• EXERCISE REQUIREMENTS
In the entries below, how many lines hold the word "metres"? Answer with the number only.

• INFORMATION GIVEN
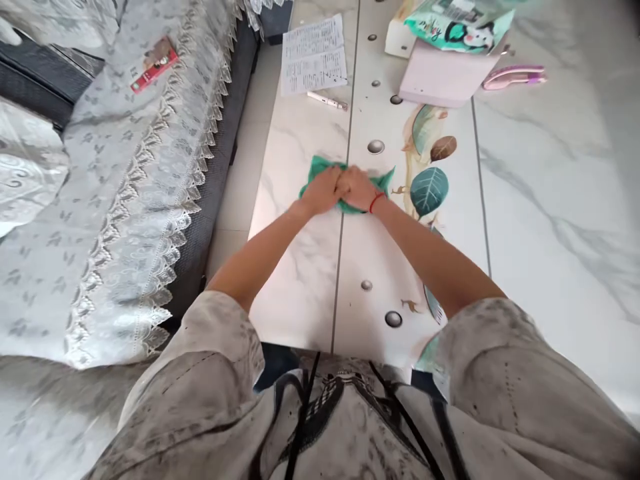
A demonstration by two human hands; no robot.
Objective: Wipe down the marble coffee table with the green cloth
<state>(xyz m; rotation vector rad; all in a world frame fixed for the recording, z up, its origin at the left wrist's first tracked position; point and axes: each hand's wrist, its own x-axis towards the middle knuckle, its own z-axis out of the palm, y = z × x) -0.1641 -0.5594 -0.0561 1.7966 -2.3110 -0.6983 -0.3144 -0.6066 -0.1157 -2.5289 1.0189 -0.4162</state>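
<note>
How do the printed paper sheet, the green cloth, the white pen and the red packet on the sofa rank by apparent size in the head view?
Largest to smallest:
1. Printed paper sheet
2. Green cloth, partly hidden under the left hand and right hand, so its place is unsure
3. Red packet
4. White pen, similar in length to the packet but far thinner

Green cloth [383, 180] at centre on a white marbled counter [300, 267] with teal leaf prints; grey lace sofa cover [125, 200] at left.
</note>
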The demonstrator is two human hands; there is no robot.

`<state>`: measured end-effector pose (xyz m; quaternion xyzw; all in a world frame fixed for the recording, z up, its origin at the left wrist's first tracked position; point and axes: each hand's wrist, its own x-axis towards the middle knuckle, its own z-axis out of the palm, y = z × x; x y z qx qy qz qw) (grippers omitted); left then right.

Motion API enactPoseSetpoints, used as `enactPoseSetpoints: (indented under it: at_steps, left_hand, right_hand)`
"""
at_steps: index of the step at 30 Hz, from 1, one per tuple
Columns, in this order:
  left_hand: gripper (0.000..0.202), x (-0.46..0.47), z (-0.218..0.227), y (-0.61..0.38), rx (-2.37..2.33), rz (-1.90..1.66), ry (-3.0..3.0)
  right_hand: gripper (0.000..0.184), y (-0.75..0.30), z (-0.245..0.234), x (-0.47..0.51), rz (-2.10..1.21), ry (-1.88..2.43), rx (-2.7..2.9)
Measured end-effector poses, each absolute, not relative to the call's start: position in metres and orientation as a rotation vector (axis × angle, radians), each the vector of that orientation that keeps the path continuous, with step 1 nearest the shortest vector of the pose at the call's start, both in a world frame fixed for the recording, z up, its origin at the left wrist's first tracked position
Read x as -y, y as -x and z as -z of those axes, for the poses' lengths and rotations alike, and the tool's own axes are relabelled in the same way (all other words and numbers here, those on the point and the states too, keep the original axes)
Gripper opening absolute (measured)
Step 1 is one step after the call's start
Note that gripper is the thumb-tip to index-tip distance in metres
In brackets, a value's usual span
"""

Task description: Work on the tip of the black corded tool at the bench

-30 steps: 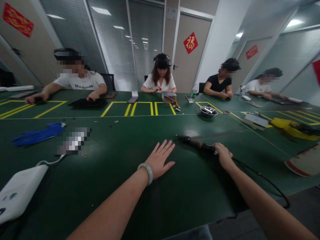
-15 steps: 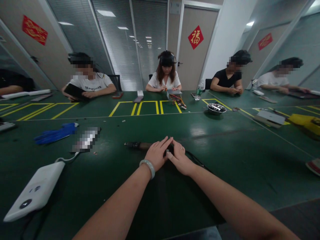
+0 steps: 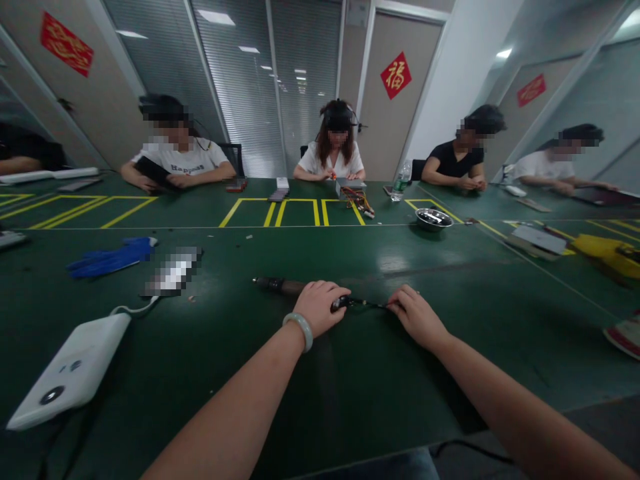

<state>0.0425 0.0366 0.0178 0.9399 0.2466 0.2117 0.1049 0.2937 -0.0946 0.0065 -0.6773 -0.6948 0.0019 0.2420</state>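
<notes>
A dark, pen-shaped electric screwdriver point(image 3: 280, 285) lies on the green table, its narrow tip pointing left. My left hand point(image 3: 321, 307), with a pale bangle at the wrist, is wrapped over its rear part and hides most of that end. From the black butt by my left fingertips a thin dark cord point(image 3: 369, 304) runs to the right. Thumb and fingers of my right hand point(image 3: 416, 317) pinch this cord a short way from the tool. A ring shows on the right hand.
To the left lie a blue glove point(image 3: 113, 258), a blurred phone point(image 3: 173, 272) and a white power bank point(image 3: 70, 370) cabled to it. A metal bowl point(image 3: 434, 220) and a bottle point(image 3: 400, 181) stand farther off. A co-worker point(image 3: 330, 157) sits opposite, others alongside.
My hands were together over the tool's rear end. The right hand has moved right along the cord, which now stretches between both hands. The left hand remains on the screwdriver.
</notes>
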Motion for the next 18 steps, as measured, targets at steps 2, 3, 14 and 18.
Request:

• SOLUTION FOR THIS PROBLEM
2